Moving to the North, Russia has been notoriously harsh both towards ICOs as well as cryptocurrencies in general, but only in a bid to regulate and centralize both. The country wants to be the sole proprietor of the market and the only miner of crypto coins. Again, the security reasons are in place and the ICOs must adhere to central bank rulings, especially if it was indicated that ICOs are not raising funds legitimately.
Moving to the other direction, Australia seeks to strengthen cryptocurrency regulation as well as laws subject to the regulation of fundraising and issuing of ICO tokens. Their regulators are very clear that Australians encourage innovation but the law is indeed very strict when it comes to protecting citizens against scams and fraud on ICOs and fundraising. There are plans to strengthen the existing laws.
Countries that Allow ICO
Speaking of ICO welcoming countries, all ICOs are allowed in Gibraltar and Malta. The country regulates the distribution of crypto tokens but makes startups’ life easier by enabling sponsorship of ICOs by local entities to ensure compliance. Malta has plans to have the most crypto-friendly legislation.

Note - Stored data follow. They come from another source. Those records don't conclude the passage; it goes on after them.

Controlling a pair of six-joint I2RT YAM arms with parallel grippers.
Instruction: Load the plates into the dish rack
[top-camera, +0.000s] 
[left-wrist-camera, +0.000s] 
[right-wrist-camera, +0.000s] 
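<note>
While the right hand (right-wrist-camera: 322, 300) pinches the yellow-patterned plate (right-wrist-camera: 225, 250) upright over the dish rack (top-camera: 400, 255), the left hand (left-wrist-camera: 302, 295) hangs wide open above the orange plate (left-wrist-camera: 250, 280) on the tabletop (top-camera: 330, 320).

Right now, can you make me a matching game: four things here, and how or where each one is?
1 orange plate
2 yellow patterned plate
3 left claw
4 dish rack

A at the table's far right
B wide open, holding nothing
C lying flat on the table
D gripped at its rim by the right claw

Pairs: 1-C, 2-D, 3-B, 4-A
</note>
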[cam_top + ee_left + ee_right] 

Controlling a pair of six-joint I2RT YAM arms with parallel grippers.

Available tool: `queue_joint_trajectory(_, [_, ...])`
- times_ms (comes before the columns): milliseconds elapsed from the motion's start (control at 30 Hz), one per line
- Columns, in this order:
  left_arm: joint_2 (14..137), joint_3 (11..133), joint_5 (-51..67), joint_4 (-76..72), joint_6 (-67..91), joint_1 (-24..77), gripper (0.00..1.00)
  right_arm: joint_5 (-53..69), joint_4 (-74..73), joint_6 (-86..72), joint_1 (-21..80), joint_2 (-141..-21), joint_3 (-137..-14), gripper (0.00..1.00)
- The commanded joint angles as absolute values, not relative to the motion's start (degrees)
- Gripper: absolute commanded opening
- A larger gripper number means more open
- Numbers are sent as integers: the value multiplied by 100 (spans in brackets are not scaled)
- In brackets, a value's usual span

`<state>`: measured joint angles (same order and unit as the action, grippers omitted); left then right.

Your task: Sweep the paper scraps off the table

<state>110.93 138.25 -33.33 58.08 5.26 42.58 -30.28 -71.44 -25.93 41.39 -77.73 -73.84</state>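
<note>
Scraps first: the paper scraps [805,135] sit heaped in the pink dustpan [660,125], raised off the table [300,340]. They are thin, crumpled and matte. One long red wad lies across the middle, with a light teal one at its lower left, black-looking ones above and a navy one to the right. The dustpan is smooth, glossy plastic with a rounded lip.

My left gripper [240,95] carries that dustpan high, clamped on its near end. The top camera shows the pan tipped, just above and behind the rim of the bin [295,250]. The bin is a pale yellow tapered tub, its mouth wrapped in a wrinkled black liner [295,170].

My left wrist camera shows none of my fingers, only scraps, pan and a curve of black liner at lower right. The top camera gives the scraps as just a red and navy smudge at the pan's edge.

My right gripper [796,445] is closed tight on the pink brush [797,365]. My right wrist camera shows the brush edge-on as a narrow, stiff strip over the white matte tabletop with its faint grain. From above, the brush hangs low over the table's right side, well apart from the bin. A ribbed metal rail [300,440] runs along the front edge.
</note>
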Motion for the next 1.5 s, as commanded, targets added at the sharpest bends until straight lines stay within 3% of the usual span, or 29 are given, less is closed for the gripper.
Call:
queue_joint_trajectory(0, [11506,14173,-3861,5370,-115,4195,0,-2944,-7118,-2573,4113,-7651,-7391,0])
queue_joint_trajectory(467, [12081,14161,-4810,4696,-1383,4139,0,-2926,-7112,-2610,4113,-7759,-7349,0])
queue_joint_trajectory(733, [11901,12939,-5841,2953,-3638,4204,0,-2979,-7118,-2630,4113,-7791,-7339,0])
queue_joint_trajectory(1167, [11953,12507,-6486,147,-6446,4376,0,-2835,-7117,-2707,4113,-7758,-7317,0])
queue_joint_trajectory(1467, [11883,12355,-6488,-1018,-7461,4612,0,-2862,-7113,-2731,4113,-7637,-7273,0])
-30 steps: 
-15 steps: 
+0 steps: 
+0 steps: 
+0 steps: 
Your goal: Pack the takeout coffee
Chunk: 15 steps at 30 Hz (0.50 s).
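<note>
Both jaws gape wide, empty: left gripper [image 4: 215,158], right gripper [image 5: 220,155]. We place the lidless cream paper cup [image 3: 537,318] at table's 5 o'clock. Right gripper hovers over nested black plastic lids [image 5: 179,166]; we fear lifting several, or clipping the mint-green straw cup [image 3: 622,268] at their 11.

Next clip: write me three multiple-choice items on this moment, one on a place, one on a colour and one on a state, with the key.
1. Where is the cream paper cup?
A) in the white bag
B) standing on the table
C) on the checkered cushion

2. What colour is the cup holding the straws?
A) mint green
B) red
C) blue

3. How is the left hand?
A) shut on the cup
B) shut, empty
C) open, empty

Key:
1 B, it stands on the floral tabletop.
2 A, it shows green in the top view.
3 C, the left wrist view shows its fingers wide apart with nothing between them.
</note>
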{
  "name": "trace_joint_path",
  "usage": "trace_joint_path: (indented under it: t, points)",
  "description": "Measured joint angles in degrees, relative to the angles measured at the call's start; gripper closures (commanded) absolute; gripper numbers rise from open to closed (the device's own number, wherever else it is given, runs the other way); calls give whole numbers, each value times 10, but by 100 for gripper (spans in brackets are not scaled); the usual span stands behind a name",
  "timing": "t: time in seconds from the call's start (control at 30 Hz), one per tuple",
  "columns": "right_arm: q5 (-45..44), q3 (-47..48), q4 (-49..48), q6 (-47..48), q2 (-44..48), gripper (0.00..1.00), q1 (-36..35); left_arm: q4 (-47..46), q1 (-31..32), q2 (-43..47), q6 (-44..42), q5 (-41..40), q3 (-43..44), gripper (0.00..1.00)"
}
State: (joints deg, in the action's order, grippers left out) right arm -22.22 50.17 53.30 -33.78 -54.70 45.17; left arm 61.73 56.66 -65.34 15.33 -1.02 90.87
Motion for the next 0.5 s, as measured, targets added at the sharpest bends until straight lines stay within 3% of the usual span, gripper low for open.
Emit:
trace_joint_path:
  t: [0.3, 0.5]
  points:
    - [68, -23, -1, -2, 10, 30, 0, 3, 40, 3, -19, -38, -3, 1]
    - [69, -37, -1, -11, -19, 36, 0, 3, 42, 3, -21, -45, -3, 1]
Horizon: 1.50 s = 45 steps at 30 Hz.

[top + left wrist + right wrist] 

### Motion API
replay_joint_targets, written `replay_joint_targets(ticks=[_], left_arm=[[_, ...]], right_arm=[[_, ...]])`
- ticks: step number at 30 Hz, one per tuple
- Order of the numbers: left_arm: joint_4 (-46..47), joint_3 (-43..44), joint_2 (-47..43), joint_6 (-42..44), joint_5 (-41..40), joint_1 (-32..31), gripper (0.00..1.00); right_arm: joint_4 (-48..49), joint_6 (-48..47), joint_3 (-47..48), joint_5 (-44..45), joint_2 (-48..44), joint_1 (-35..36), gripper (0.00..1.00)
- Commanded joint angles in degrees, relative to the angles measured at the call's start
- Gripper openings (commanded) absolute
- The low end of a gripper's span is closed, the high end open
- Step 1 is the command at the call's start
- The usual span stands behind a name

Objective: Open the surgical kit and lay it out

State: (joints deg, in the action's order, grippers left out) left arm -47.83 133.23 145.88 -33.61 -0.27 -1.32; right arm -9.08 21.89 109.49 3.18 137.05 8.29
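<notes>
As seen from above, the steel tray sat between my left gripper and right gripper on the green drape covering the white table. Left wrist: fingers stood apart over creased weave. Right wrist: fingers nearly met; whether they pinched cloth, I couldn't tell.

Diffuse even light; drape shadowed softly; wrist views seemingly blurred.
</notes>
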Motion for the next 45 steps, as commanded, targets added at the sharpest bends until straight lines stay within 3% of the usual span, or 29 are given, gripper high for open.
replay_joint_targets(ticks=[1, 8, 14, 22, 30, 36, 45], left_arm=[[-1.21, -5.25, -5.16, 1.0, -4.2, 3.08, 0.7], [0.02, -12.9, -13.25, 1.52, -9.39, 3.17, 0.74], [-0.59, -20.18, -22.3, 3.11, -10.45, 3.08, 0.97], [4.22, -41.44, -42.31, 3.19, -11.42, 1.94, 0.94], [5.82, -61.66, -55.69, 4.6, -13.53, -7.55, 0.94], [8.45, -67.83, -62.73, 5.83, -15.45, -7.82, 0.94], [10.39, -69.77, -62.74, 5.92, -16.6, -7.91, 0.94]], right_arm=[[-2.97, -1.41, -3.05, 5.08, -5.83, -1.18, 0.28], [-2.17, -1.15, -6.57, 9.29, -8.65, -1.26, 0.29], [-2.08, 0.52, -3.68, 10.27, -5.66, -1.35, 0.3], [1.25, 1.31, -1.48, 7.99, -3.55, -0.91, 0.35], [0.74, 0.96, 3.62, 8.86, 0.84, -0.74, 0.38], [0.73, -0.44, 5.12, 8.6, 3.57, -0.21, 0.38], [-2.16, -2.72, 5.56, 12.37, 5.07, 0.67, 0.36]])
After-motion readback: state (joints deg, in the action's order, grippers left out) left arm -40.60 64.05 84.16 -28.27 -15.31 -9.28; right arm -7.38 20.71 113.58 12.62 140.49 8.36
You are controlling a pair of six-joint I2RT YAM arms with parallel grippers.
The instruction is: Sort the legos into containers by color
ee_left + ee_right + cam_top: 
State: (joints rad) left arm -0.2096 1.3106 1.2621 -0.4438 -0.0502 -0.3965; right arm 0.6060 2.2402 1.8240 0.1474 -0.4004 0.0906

In Switzerland money laundering and securities regulation on fundraising and ICOs. Projects which would fall under the Banking Act are exempt. ICOs are allowed in the most cantons especially in Zug where ICOs sprung up everywhere, in every industry nice.
Abu Dhabi regulation on ICOs by the demand of certification of investment seekers from qualified private citizens or businesses. The emirate recognizes the value of cryptocurrencies as it believes it would soon become a valid value exchange method similar to cash.
In the US, every state sets its own rules when it comes to ICOs, while in Canada the view of cryptocurrencies including altcoins as a security led to very lax legislation which opens a lot of opportunities, while the regulator also issued a warning to adhere to AML/KYC policies.
Germany, similar to the rest of the EU, expects ICOs to remain within existing laws. A lot of emphases is put on personal data protection and following of AML KYC requirements.
Across La Manche, the UK has a similar approach, as it allows for the operation of ICOs but within strict government-imposed borders set by the Financial Conduct Authority. ICOs are subject to regulation, including rules designed to protect investors. It also plans to introduce new laws after Brexit to increase the number of ICOs.
Japan is probably the biggest ICO supporter worldwide while taking significant steps to control and regulate the fundraising activities. ICOs may fall within the scope of the Payment Services Act. The country which was one of the first to announce Bitcoin a currency takes a surprisingly cautious approach to issuing any warnings to ICO projects as long as they adhered to the legislation.
Similar approach prevails in Taiwan and Malaysia where the government encourages investors to perform the due diligence and weigh the risks before making investment decisions. Hong Kong authorities released a statement that also encourages the investors engaged in ICO activities are required to be licensed. It stated that it expects ICO structures to be subject to Hong Kong regulations that related to securities laws. The effect is expected to appear shortly.